> _RECORDED DATA_:
<<<<

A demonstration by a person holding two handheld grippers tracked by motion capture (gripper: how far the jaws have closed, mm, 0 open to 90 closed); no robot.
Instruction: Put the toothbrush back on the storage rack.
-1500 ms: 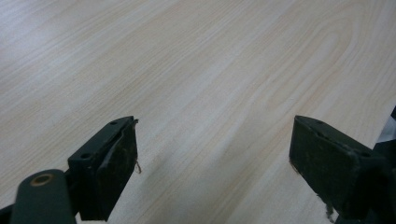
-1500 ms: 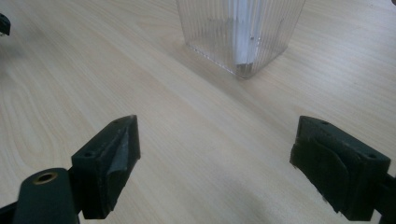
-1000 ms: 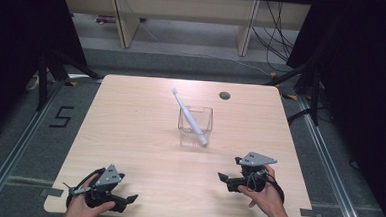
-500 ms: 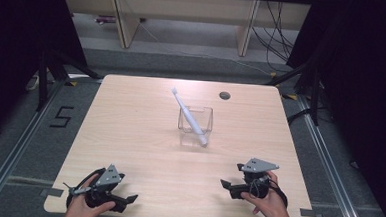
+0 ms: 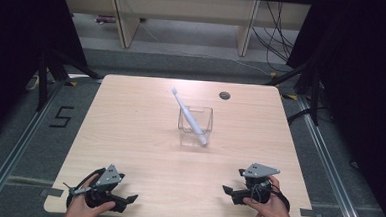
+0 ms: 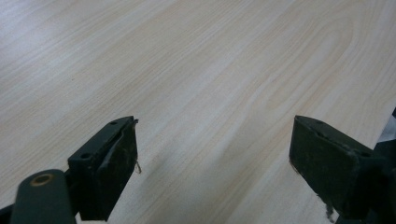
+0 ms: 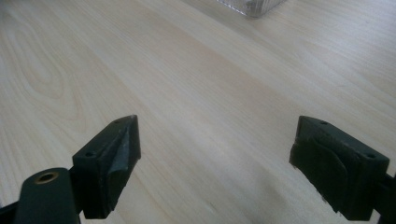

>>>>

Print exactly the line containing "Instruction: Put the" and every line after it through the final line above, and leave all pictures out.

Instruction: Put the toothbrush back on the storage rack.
-1500 ms: 
-1500 ms: 
-1000 ms: 
-500 ms: 
+0 ms: 
+0 ms: 
+0 ms: 

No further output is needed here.